:: Description of the task ::
Word for word, transcribe the listing that follows, minus any pictures.
-.-.-
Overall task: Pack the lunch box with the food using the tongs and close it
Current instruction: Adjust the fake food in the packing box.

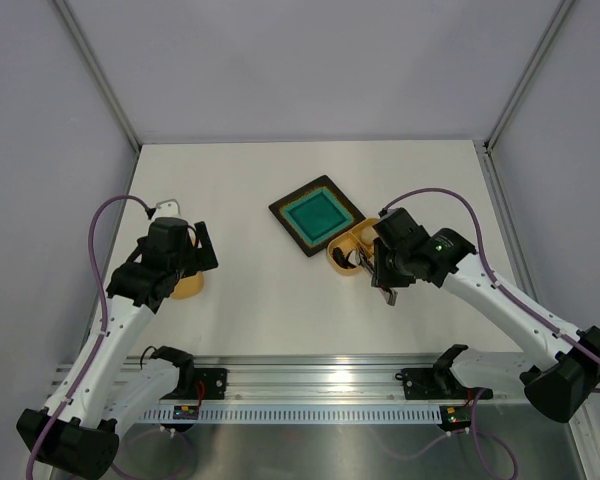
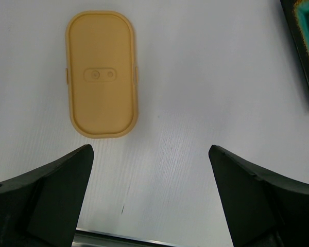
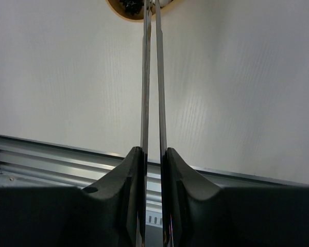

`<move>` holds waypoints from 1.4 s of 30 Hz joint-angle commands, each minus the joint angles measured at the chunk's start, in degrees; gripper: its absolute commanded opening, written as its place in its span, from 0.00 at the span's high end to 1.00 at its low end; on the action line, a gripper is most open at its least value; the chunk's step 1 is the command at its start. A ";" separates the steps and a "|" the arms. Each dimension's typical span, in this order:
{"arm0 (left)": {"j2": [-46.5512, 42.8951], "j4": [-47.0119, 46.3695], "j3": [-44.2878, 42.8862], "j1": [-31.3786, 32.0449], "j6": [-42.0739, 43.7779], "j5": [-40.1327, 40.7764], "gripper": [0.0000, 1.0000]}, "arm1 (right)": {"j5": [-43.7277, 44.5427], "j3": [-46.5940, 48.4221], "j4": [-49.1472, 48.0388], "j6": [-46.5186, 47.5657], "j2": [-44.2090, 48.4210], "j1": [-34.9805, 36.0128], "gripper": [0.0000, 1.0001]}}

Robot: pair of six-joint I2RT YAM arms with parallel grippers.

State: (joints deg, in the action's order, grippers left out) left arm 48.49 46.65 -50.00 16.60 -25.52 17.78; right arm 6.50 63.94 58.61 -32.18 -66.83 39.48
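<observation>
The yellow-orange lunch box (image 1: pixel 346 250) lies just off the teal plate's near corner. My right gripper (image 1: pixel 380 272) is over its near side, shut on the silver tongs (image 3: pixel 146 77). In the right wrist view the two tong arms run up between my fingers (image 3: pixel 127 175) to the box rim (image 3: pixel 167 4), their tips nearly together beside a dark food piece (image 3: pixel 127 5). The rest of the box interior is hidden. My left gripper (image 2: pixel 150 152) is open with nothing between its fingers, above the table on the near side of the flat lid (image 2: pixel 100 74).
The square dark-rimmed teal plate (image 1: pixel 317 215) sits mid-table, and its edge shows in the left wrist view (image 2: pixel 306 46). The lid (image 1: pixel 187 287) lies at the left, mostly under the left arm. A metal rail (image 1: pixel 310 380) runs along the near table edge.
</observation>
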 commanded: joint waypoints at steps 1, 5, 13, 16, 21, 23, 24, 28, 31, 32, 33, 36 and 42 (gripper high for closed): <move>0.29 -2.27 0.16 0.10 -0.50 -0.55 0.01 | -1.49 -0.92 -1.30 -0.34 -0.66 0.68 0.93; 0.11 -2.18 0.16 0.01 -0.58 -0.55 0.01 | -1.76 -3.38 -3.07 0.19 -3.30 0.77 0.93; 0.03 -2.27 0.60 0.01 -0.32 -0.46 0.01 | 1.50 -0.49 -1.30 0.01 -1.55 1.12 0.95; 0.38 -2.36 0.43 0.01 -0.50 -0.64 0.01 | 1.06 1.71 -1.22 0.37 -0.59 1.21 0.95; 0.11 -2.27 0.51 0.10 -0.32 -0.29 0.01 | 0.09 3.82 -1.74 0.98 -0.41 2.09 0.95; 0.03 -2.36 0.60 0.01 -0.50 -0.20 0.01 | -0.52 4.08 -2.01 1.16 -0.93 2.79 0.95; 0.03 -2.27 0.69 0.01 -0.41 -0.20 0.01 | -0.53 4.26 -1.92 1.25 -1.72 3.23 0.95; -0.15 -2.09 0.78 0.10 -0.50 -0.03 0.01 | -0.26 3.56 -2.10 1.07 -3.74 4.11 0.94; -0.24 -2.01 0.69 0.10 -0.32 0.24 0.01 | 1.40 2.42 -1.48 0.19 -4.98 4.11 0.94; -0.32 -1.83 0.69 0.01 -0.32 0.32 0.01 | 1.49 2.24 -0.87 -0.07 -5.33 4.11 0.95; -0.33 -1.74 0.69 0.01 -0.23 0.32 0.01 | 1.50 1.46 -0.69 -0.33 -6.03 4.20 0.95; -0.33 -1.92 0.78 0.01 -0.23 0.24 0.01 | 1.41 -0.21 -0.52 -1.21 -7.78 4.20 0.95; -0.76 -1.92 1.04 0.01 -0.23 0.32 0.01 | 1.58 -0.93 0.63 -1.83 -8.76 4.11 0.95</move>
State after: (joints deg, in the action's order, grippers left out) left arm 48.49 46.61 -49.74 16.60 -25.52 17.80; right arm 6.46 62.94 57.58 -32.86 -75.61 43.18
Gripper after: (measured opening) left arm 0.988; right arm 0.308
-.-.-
:: Result for this task ::
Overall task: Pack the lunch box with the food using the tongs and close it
Current instruction: Adjust the fake food in the packing box.


`<move>` holds waypoints from 1.4 s of 30 Hz joint-angle commands, each minus the joint angles measured at the chunk's start, in degrees; gripper: its absolute commanded opening, written as its place in its span, from 0.00 at the span's high end to 1.00 at its low end; on the action line, a gripper is most open at its least value; the chunk's step 1 is the command at its start. A ";" separates the steps and a "|" the arms. Each dimension's typical span, in this order:
{"arm0 (left)": {"j2": [-46.5512, 42.8951], "j4": [-47.0119, 46.3695], "j3": [-44.2878, 42.8862], "j1": [-31.3786, 32.0449], "j6": [-42.0739, 43.7779], "j5": [-40.1327, 40.7764], "gripper": [0.0000, 1.0000]}, "arm1 (right)": {"j5": [-43.7277, 44.5427], "j3": [-46.5940, 48.4221], "j4": [-49.1472, 48.0388], "j6": [-46.5186, 47.5657], "j2": [-44.2090, 48.4210], "j1": [-34.9805, 36.0128], "gripper": [0.0000, 1.0001]}}

Robot: pair of six-joint I2RT YAM arms with parallel grippers.

State: (joints deg, in the action's order, grippers left out) left arm 48.49 46.65 -50.00 16.60 -25.52 17.78; right arm 6.50 63.94 58.61 -32.18 -66.83 39.48
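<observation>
The yellow-orange lunch box (image 1: pixel 346 250) lies just off the teal plate's near corner. My right gripper (image 1: pixel 380 272) is over its near side, shut on the silver tongs (image 3: pixel 146 77). In the right wrist view the two tong arms run up between my fingers (image 3: pixel 127 175) to the box rim (image 3: pixel 167 4), their tips nearly together beside a dark food piece (image 3: pixel 127 5). The rest of the box interior is hidden. My left gripper (image 2: pixel 150 152) is open with nothing between its fingers, above the table on the near side of the flat lid (image 2: pixel 100 74).
The square dark-rimmed teal plate (image 1: pixel 317 215) sits mid-table, and its edge shows in the left wrist view (image 2: pixel 306 46). The lid (image 1: pixel 187 287) lies at the left, mostly under the left arm. A metal rail (image 1: pixel 310 380) runs along the near table edge.
</observation>
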 commanded: joint waypoints at steps 1, 5, 13, 16, 21, 23, 24, 28, 31, 32, 33, 36 and 42 (gripper high for closed): <move>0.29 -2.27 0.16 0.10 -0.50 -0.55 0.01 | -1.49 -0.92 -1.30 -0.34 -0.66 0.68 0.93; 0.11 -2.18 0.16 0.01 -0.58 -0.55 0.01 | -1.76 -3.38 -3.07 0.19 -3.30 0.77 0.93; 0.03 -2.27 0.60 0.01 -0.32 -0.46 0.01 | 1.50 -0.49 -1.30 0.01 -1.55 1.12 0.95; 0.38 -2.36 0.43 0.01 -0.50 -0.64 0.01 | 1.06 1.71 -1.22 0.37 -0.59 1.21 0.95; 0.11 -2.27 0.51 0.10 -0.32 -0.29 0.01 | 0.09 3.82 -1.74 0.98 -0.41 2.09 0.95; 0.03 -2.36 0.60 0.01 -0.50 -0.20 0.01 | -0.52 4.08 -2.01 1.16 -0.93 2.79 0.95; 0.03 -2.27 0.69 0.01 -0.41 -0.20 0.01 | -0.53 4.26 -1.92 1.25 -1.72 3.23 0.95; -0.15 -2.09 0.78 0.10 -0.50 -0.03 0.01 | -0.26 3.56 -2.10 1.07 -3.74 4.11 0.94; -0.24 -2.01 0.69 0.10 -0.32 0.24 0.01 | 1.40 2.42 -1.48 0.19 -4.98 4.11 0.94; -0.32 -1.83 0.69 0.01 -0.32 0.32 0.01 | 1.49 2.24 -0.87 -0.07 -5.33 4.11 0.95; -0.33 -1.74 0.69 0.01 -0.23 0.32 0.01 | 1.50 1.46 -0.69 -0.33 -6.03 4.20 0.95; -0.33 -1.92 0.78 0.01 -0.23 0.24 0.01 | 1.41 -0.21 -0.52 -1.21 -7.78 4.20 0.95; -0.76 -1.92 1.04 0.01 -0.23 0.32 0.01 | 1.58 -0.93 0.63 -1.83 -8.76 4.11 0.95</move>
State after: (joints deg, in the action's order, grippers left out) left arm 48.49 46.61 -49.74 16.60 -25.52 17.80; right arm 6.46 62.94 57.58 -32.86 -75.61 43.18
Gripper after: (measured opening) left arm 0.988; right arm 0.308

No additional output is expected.